# Poor Construction (Pics)



## PearlWhiteGT (Apr 29, 2009)

Is there any way to make this look better or fix it? I plan on laying tile over the patio floor but can't stand that the column is hanging over the concrete & the other one isn't. Took a pic of both sides so that you could see what I am talking about.

I'm thinking of just connecting a other piece of slab with rebar all the way to the end of the wall.  Just not sure if it will look good with the rest of the house since it won't be covered.  I could use that extra area for my bar-b-que pit.  I want my patio for entertaining.  So what do you guys think?  Any other advice would be Great too!!!


----------



## kok328 (Apr 29, 2009)

The question is not how this happened but, why was it not made correct?
In my opinion, the fix is not worth the results however, instead of pouring more concrete, consider downsizing the columns.  Good Luck.


----------



## Nestor_Kelebay (Apr 29, 2009)

Those columns aren't supporting any serious weight like the teleposts in your basement are (if you have a basement) so it's not a structural issue.  It's really just an aesthetic issue.

Chaulk one more up to "Dumb A$$ Mistakes".

Can you contact your builder and have it fixed?

I wouldn't make that end pillar narrower; I would add concrete to the edge of the patio as you were thinking.  But, you wouldn't use short pieces of rebar to pin the new concrete to the old.

You would quite literally glue the additional concrete to the edge of the patio with something called a "concrete bonding agent".  Concrete bonding agents are very similar to white wood glue, except that they have a "window of opportunity" (typically several hours to two weeks) after applying the concrete bonding agent to the old concrete during which you can apply the fresh cement mix to the concrete bonding agent.  During that window of opportunity, the moisture in the fresh cement will reactivate the concrete bonding agent so that the fresh cement sticks to well to the concrete bonding agent (which itself is sticking to the old concrete.  Once that window of opportunity is over, a chemical reaction occurs in the concrete bonding agent which renders it waterproof so that moisture will no longer re-activate it.   Once that window of opportunity is over, then the new concrete is stuck to the old concrete for good.  You'd need to use a cold chisel or sledge hammer to get the new concrete off the old stuff.

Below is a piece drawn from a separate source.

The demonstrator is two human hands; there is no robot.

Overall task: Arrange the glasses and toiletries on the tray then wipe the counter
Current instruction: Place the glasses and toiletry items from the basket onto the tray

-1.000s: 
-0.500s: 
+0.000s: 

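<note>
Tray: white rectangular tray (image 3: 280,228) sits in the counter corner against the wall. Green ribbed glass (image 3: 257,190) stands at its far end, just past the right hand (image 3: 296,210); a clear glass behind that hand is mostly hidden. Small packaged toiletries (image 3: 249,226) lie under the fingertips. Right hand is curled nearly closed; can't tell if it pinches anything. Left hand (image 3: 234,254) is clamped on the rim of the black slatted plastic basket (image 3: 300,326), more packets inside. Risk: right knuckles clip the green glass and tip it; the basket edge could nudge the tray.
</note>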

    I have done exactly that using a concrete mix made by the Grace company called "Daracrete" and Grace's concrete bonding agent (called Daraweld "C").  It's not hard to do because Daracrete is "shape-able", like drywall joint compound, when it's wet.  I'd say your best bet would be to excavate to below the slab on that side and place two boards fastened edge to side to make an "L" shape "trough" closed off at the end that you can slip under the edge of the patio slab.  I'd pack under it to hold it in place and drive some stakes in the ground outside of that L form to prevent it from moving away from the patio.  Paint the inside surfaces of your form with a thin coat of new or used engine oil so that the concrete won't stick to the wood.  Then, paint your concrete bonding agent onto the edge of your old concrete (where ever you want the new concrete to stick) and start filling up that form with Daracrete.  Cover the fresh Daracrete with plastic, stapling it down to the top of the form and weighing it down with a board or even mud on the patio.  The plastic will prevent moisture from evaporating from the concrete, making it cure harder and stronger.  The form will hold the cement in place until it cures into concrete, the concrete bonding agent will glue the new concrete to the old as it dries.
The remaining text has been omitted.